Hill logistics center likely to avoid ax
Base closures won't be as drastic as first thought, chief says
WASHINGTON Gen. Gregory Martin chief of the Air Force's logistics, weapons testing, research and repair facilities predicted Wednesday that the new round of base closings won't be as far-reaching as first anticipated.
"My gut tells me that it will be . . . less turbulent than many people were worried about when this whole process started," said Martin, who heads the Air Force Materiel Command, a sprawling organization based at Wright-Patterson Air Force Base, Ohio. The command employs 85,000 civilian and military workers at bases and installations across the country.
Martin's comments come after Defense Secretary Donald Rumsfeld recently scaled back his previous declaration that as much as 25 percent of domestic military bases could be closed or trimmed in the new round of base closings.
One of the major facilities that fall under Martin's aegis is the Ogden Air Logistics Center at Hill Air Force Base. Others are the Air Force Research Laboratory and Aeronautical Systems Center at Wright-Patterson Air Force Base in Ohio; the Electronic Systems Center at Hanscom AFB, Mass.; and the Air Force Flight Test Center at Edwards AFB, Calif.
The return of thousands of U.S. troops from abroad and the need to house them has caused the Pentagon to revise its estimate of extraneous domestic military facilities, Rumsfeld said last month.
The fifth round of base closings in 17 years is under way, with the Pentagon facing a May 16 deadline for publishing its target list of bases to close or trim.
Then, over the succeeding 3 1/2 months, an independent nine-member commission will review those recommendations and publish the final base closing hit list by Sept. 8. The list will then be reviewed by President Bush and by Congress. The entire process should be done by November.

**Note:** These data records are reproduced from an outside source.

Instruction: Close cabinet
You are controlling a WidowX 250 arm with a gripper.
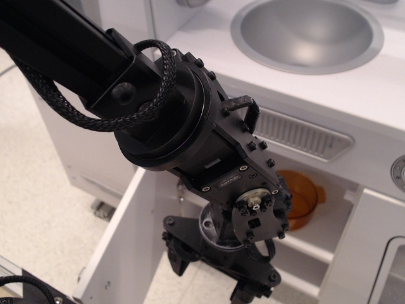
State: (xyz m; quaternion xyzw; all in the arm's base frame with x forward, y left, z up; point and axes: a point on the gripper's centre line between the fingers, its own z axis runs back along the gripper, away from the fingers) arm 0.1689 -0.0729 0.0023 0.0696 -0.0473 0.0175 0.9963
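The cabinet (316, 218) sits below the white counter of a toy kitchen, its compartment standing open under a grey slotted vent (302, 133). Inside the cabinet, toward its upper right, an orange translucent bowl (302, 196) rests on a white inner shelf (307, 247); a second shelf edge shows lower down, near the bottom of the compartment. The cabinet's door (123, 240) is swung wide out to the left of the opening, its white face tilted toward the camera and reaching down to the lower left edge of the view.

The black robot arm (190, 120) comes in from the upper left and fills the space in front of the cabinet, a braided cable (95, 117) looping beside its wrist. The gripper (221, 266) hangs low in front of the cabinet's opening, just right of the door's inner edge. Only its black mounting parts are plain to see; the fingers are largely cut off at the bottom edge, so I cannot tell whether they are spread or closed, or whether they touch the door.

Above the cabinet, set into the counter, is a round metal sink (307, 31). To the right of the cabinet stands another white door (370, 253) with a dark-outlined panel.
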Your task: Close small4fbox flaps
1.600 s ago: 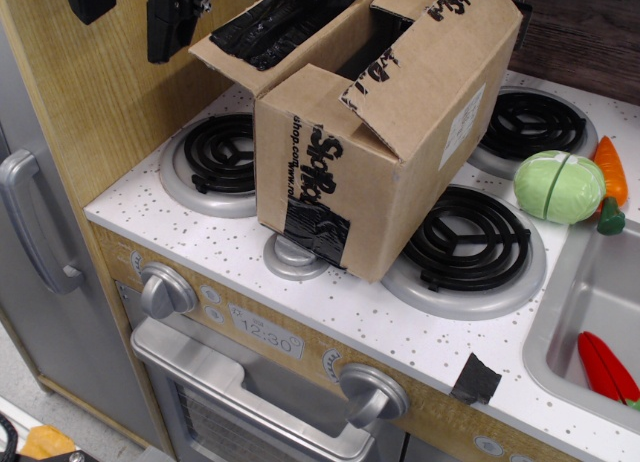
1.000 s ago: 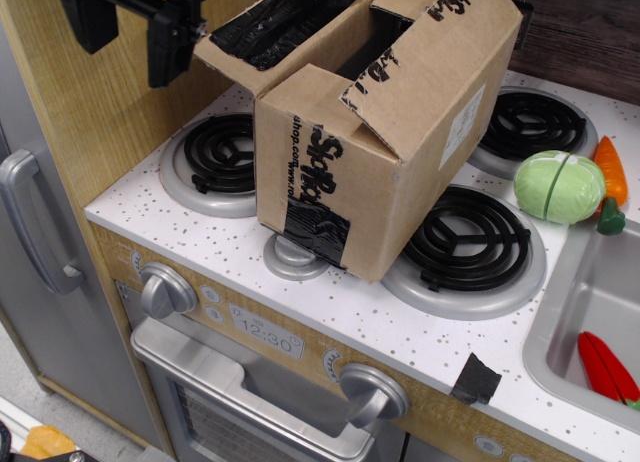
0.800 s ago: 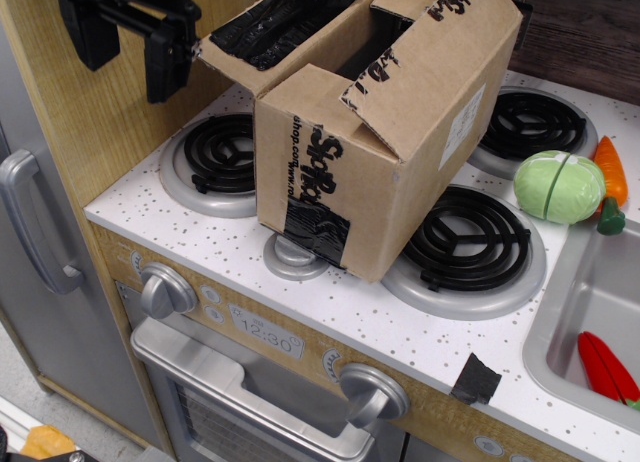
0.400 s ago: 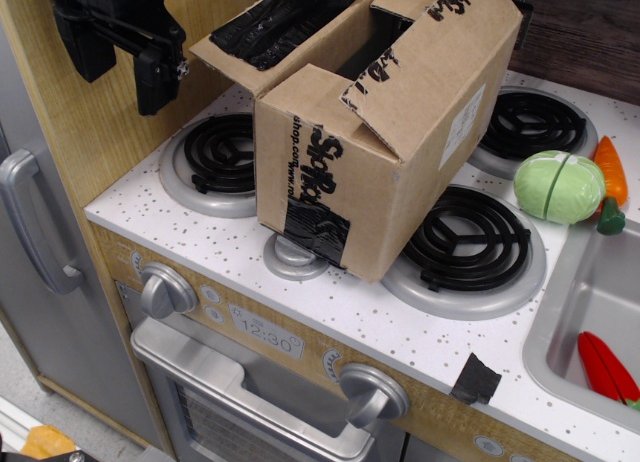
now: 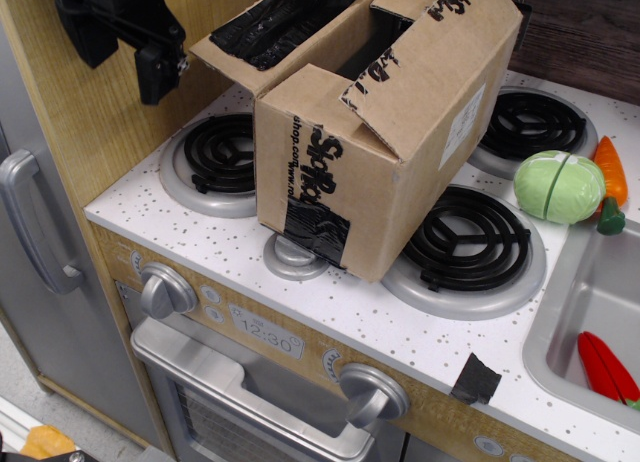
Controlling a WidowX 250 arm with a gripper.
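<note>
The small4fbox (image 5: pixel 400 152) is a brown cardboard box with black lettering, a black tape strip low on its near corner and a white label on its right side. It stands on the toy stove between the burners. Its black-taped flap (image 5: pixel 280 17) stands open, slanting up and out to the left. The right flap (image 5: pixel 455 27) and the near end flap (image 5: pixel 315 82) lean partly inward, and a dark gap (image 5: pixel 375 37) stays open between them. My black gripper (image 5: pixel 120 47) hangs open and empty at the top left, just left of the taped flap and apart from it.
Burners show at the left (image 5: pixel 215 157), front right (image 5: pixel 468 242) and back right (image 5: pixel 530 122). A green toy cabbage (image 5: pixel 558 187) and a carrot (image 5: pixel 610 172) lie by the sink (image 5: pixel 585 312), which holds a red toy (image 5: pixel 605 367). A wooden side panel (image 5: pixel 95 132) stands behind my gripper.
My gripper has moved left, away from the taped flap, and turned a little. The box and its flaps have not moved.
</note>
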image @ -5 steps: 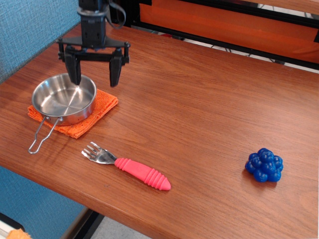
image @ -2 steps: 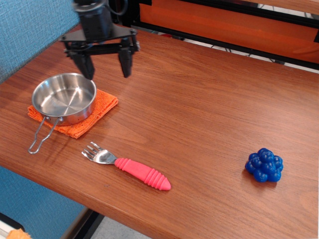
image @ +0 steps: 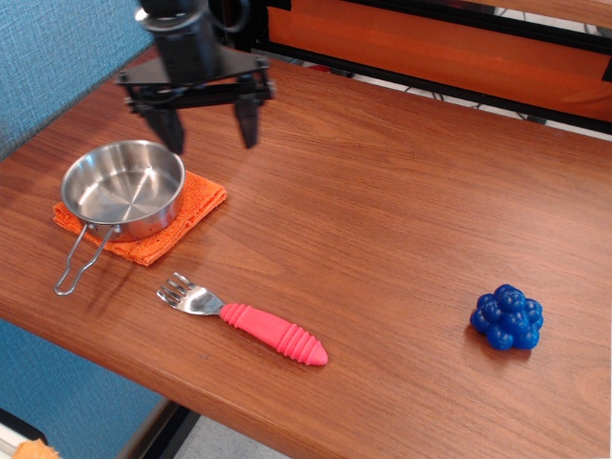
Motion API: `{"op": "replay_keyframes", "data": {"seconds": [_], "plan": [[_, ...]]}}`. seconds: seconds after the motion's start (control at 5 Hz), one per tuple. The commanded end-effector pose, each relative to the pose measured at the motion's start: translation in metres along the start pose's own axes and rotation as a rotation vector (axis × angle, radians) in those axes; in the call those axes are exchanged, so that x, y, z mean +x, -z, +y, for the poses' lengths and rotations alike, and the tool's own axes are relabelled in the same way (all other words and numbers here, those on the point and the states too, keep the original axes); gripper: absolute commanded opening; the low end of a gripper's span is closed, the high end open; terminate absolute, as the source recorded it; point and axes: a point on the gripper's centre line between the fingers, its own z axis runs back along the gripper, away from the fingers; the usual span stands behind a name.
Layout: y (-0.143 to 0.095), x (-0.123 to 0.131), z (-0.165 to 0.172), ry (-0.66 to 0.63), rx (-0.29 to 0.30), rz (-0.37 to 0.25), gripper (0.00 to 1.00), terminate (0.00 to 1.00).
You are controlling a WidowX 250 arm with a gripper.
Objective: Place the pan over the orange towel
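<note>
Pan (image: 122,189) sits on orange towel (image: 196,198), so I lift my wide-open, empty hand (image: 208,133) straight up, clear of the far rim.

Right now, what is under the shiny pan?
The orange towel lies under the pan, its edges poking out around it. The towel's middle is covered, so anything there cannot be seen.

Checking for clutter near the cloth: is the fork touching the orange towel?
No, the fork lies apart from the orange towel, with bare wooden table between them.
</note>
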Motion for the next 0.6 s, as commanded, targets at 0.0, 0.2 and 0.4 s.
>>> {"op": "replay_keyframes", "data": {"seconds": [0.0,0.2,0.4], "plan": [[-0.031,-0.041,-0.037,0.082,-0.018,-0.051,1.0,0.0],[-0.043,-0.077,-0.05,0.128,-0.049,-0.037,1.0,0.0],[-0.051,-0.11,-0.07,0.21,-0.101,-0.03,1.0,0.0]]}}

Past commissions have approved some 80 percent to 85 percent of the Pentagon's recommendations.
The individual armed forces have been providing Rumsfeld's office with reams of data justifying their military facilities.
Martin said there was not much fat to cut in the Air Force Materiel Command. "A lot of the work has already been done in previous BRACs," he told reporters, using the acronym for base realignment and closure commission.